*** Opening Data listing ***

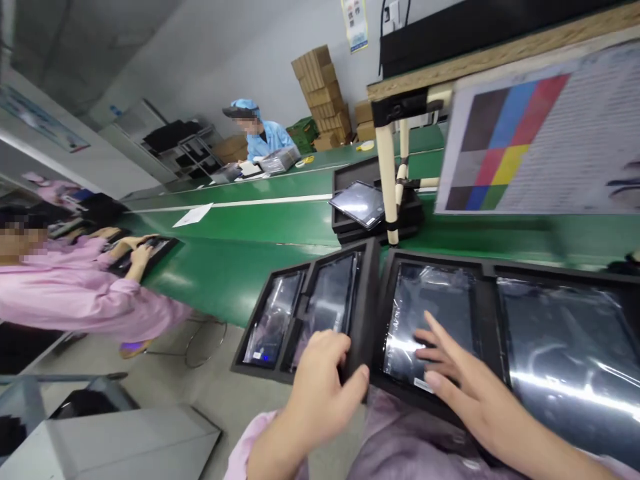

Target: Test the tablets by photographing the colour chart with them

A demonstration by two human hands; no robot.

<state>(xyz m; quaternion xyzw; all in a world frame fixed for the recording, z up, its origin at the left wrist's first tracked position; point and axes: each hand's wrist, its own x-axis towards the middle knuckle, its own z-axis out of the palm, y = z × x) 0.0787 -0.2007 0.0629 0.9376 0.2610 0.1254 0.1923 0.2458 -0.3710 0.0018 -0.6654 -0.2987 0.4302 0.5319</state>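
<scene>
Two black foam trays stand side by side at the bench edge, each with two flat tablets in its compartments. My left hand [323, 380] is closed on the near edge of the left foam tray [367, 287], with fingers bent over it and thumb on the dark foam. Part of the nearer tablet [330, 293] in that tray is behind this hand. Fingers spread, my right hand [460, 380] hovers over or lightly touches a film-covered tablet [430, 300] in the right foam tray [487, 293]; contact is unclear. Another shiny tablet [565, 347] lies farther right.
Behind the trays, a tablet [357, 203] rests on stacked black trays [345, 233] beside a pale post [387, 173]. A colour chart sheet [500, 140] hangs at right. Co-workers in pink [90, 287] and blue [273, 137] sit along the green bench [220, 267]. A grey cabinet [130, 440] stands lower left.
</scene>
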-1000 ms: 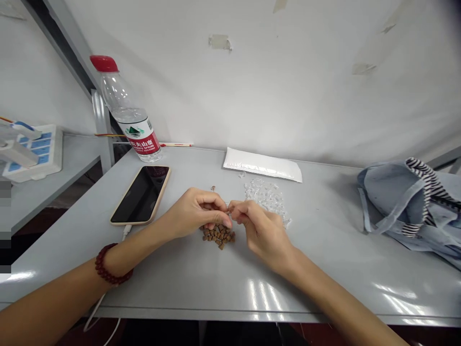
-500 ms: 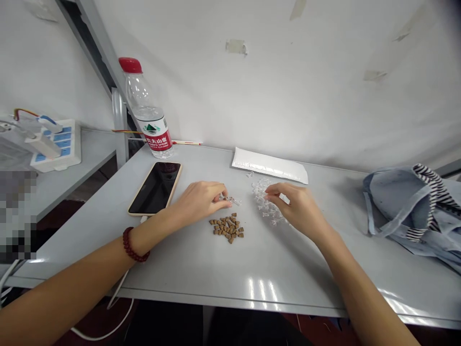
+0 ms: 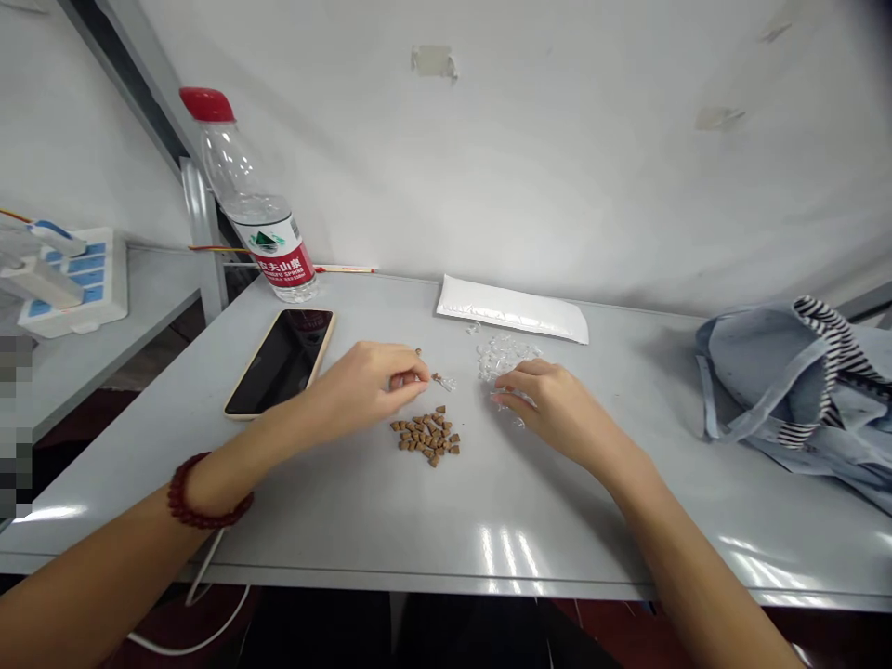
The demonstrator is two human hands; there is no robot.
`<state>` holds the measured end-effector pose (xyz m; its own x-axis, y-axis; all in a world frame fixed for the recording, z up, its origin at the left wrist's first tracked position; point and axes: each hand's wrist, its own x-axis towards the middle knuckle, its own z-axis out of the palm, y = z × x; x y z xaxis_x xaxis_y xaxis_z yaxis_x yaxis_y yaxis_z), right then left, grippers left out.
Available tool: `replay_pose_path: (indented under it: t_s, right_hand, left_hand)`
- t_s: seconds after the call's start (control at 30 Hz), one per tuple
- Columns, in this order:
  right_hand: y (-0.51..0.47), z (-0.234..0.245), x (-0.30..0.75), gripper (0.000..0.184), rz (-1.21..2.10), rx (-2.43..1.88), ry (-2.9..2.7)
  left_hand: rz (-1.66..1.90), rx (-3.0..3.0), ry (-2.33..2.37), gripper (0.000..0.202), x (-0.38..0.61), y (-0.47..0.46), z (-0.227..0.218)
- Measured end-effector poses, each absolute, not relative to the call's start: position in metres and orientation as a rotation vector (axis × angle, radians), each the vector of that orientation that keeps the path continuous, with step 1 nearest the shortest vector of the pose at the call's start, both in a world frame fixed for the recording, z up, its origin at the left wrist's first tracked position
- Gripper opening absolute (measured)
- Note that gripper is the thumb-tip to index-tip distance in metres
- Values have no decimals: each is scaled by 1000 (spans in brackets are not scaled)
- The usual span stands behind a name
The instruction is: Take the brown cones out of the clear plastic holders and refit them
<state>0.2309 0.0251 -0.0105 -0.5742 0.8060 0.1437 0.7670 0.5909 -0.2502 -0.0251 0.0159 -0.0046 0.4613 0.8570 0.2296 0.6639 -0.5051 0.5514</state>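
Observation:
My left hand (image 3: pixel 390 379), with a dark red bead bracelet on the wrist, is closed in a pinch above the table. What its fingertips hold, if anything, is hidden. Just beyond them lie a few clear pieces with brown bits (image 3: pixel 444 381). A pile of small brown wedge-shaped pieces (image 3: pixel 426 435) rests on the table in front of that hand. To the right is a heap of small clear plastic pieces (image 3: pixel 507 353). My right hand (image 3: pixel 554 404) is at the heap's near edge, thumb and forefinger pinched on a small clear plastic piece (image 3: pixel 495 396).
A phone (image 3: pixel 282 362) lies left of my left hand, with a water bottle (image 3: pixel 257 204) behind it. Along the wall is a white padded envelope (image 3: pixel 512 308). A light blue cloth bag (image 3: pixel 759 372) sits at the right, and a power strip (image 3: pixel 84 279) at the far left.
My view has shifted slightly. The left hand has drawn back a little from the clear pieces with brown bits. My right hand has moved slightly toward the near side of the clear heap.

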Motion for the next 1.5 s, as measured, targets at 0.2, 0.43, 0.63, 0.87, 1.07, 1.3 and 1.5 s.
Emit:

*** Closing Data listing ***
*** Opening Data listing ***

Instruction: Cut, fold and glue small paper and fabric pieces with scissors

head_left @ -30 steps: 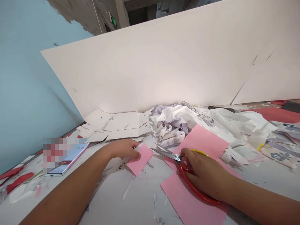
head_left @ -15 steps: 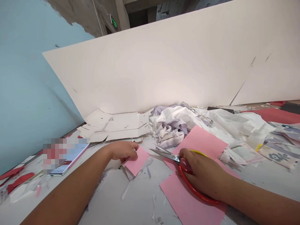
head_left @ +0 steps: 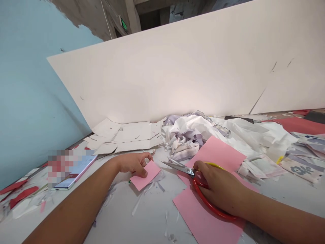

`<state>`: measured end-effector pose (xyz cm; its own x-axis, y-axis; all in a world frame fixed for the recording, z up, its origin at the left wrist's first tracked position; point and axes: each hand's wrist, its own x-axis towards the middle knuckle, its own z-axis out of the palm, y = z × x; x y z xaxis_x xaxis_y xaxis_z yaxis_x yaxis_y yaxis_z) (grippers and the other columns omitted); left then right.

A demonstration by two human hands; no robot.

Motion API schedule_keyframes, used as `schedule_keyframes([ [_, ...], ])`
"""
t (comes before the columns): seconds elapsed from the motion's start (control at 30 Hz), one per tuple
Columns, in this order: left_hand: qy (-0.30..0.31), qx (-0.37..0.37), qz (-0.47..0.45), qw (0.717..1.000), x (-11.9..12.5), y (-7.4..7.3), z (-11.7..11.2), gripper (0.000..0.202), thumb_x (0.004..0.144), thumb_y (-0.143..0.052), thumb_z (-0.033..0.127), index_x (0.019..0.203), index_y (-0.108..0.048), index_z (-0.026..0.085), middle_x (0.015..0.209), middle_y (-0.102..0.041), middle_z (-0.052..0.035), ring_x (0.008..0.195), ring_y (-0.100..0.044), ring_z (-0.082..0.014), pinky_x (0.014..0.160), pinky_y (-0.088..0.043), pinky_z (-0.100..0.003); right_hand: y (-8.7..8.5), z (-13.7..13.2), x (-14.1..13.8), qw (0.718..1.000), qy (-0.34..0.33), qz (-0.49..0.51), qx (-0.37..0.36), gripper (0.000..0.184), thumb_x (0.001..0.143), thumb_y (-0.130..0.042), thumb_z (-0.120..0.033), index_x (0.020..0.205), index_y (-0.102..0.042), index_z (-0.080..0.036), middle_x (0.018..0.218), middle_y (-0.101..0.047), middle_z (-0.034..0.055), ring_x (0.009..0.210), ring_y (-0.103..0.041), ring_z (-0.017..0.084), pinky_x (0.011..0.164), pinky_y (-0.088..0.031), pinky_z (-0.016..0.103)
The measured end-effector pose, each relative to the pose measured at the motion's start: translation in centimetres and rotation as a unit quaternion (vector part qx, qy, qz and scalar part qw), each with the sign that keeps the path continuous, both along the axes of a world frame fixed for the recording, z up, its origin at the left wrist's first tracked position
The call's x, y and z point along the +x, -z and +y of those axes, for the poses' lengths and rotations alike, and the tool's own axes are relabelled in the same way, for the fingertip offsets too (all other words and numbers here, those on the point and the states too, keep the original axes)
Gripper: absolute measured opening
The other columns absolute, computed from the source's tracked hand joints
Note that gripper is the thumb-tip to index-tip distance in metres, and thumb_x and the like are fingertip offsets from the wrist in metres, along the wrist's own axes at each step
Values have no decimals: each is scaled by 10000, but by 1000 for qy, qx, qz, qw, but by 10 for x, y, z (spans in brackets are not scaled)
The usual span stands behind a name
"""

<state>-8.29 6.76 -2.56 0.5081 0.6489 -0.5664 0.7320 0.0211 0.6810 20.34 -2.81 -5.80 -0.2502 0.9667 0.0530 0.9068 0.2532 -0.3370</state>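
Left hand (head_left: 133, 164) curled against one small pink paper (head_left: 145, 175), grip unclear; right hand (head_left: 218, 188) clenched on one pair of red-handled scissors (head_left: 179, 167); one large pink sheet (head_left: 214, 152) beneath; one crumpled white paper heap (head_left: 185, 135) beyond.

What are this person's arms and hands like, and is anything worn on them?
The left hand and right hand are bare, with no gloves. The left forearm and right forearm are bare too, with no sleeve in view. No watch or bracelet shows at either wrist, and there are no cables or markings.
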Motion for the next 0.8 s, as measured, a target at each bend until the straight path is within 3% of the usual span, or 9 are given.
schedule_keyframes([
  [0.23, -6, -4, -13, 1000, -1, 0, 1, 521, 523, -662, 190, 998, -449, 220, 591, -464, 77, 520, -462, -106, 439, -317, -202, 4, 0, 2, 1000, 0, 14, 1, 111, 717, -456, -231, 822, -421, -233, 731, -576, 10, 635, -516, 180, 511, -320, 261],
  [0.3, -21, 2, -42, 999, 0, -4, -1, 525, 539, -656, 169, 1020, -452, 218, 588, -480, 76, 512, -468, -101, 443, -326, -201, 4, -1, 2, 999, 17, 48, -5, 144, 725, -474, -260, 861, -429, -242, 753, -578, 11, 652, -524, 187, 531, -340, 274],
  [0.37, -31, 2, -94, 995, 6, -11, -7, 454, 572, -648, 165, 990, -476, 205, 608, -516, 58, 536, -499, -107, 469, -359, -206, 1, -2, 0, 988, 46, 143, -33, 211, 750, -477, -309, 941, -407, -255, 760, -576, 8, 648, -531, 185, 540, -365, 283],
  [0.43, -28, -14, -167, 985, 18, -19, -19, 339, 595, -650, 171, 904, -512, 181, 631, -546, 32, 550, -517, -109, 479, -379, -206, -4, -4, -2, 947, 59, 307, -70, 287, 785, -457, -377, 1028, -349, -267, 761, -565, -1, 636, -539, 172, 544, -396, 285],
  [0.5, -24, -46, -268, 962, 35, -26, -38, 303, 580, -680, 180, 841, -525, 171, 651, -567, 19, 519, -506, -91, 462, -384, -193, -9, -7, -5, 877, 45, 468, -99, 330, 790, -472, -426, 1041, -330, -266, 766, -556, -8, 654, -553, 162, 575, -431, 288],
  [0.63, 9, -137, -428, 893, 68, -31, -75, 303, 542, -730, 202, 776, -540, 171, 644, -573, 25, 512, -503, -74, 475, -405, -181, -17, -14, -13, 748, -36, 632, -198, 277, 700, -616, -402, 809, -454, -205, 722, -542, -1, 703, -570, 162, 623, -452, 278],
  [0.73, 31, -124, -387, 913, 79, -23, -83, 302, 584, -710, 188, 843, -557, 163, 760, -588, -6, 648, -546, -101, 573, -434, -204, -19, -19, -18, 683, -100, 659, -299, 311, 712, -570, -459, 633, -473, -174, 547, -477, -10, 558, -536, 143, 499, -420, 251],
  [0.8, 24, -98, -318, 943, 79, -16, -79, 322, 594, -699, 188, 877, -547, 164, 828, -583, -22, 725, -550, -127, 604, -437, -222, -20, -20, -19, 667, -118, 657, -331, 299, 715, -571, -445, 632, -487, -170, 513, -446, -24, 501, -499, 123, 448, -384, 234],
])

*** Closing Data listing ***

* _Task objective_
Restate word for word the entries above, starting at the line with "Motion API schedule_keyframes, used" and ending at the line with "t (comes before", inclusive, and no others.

* _Written response_
Motion API schedule_keyframes, used as `schedule_keyframes([ [_, ...], ])`
"""
t (comes before the columns): seconds elapsed from the motion's start (control at 30 Hz), one per tuple

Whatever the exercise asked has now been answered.